2. A ship for use in offshore operations as set forth in claim 1, said ship's deck structure surrounding a small upper portion of each of a plurality of moonpools, first deck areas between adjacent moonpools being displaced downwardly in relation to remaining, second deck areas, positioning said first, downwardly displaced deck areas vertically closer to the ship's transverse neutral axis.
3. A ship for use in offshore operations, comprising a moonpool passing through a hole in the ship's hull bottom, first hull bottom areas adjacent to said moonpool being displaced upwardly in relation to remaining, second hull bottom areas, to a level closer to the ship's transverse neutral axis, but spaced a substantial distance from said transverse neutral axis, wherein said moonpool also passes through a hole in the ship's deck structure, first deck areas adjacent to said moonpool being displaced downwardly in relation to second deck areas, to a level closer to the ship's transverse neutral axis, but spaced a substantial distance from said transverse neutral axis.
4. A ship for use in offshore operations as set forth in claim 3, wherein intermediate transition areas between said first and second deck areas extend steplessly, sloping from the higher level of said second deck areas to the lower level of said first deck areas.
5. A ship for use in offshore operations, comprising a moonpool passing through a hole in the ship's hull bottom, first hull bottom areas adjacent to said moonpool being displaced upwardly in relation to remaining, second hull bottom areas, to a level closer to the ship's transverse neutral axis, but spaced a substantial distance from said transverse neutral axis, wherein said moonpool is also passed through a hole in the ship's deck structure, first deck areas adjacent to said moonpool being displaced downwardly in relation to remaining, second deck areas, to a level closer to the ship's transverse neutral axis, but spaced a substantial distance from said transverse neutral axis.
6. A ship for use in offshore operations as set forth in claim 5, wherein intermediate transition areas between said first and second hull bottom areas extend steplessly, sloping from the higher level of said first hull bottom areas to the lower level of said second hull bottom areas, intermediate transition areas between said first and second deck areas extend steplessly, sloping from the higher level of said second deck areas to the lower level of said first deck areas.
7. A ship for use in offshore operations, comprising a moonpool passing through a hole in the ship's hull bottom, first hull bottom areas adjacent to said moonpool being displaced upwardly in relation to remaining, second hull bottom areas, to a level closer to the ship's transverse neutral axis, but spaced a substantial distance from said transverse neutral axis, wherein intermediate transition areas between said first and second hull bottom areas extend steplessly, sloping from the higher level of said first hull bottom areas to the lower level of said second hull bottom areas.
Description

This is a continuation, of prior application number PCT/NO99/00034 filed Feb. 3, 1999, and designating the United States of America, which is hereby incorporated herein by reference in its entirety.—The entire disclosure of the prior application, is considered as being part of the disclosure of the accompanying application, and is hereby incorporated by reference therein.

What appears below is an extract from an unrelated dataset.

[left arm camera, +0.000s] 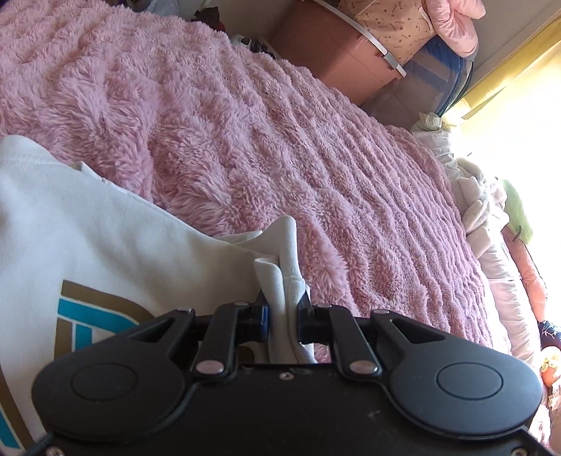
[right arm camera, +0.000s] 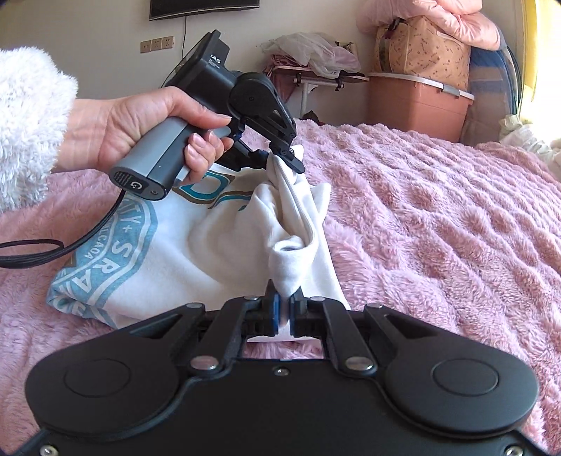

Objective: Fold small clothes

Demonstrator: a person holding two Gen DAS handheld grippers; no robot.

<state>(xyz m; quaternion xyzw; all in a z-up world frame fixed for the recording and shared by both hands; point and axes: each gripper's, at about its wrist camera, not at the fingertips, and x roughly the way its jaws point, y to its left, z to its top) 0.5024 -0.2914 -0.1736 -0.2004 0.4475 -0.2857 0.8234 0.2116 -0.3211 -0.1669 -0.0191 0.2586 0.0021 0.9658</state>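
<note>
Home bedroom: a bed covered by a pink plush blanket (right arm camera: 438, 210), lidded plastic storage bins (right arm camera: 419, 105) stacked with bagged bedding (right arm camera: 420, 45), wall sockets (right arm camera: 157, 44), and a wall-mounted screen (right arm camera: 205, 7).

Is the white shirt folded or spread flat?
Neither: the shirt is bunched, with both tongs pinching gathered cloth.

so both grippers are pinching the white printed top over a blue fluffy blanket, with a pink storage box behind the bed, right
Not quite: the blanket is pink, not blue, as the right wrist view shows plainly. The rest holds: the left gripper and the right gripper are each shut on the white printed top, and a pink storage box stands behind the bed.
</note>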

The present invention relates to a ship for use in offshore operations which has one or more vertical openings in the hull, so-called moonpools. Openings in the hull of a ship which, e.g., is to be used as a drill ship, are quite common today, occurring both singly and severally, and are used for a variety of tasks. In some situations it is desirable to arrange fixedly mounted equipment in proximity to such a moonpool in order to carry out specific tasks. This could be, e.g., a derrick, a crane arrangement for launching and taking up, for instance, ROV, or other equipment for the execution of operations through these openings in the hull.

The openings are usually arranged along the longitudinal centre line of the ship and may be of a variety of cross-sectional shapes and sizes, but often they are rectangular or approximately rectangular, and if there are several openings, these are arranged one after the other along the longitudinal centre line of the ship and may have the same cross-sectional shape and size. If the openings are not used for specific tasks, they may be built into a ship to have an impact on its motions

The rectangular openings have an effect on the stress distribution in, inter alia, the deck and hull bottom plates when the ship is exposed to stresses caused by waves and other loads. In some areas, notches may occur which result in concentrations of stress, where the level of stress may be considerably higher than the average stresses in the deck or hull bottom plates. Stress concentrations will occur in particular at the corners of rectangular openings, even though the corners are designed so as to minimise notch effect. It is also possible to alleviate the situation by designing bracket plates and local reinforcements appropriately, but the stress concentration factor will often be high, and a stress concentration factor of 2 is by no means unusual.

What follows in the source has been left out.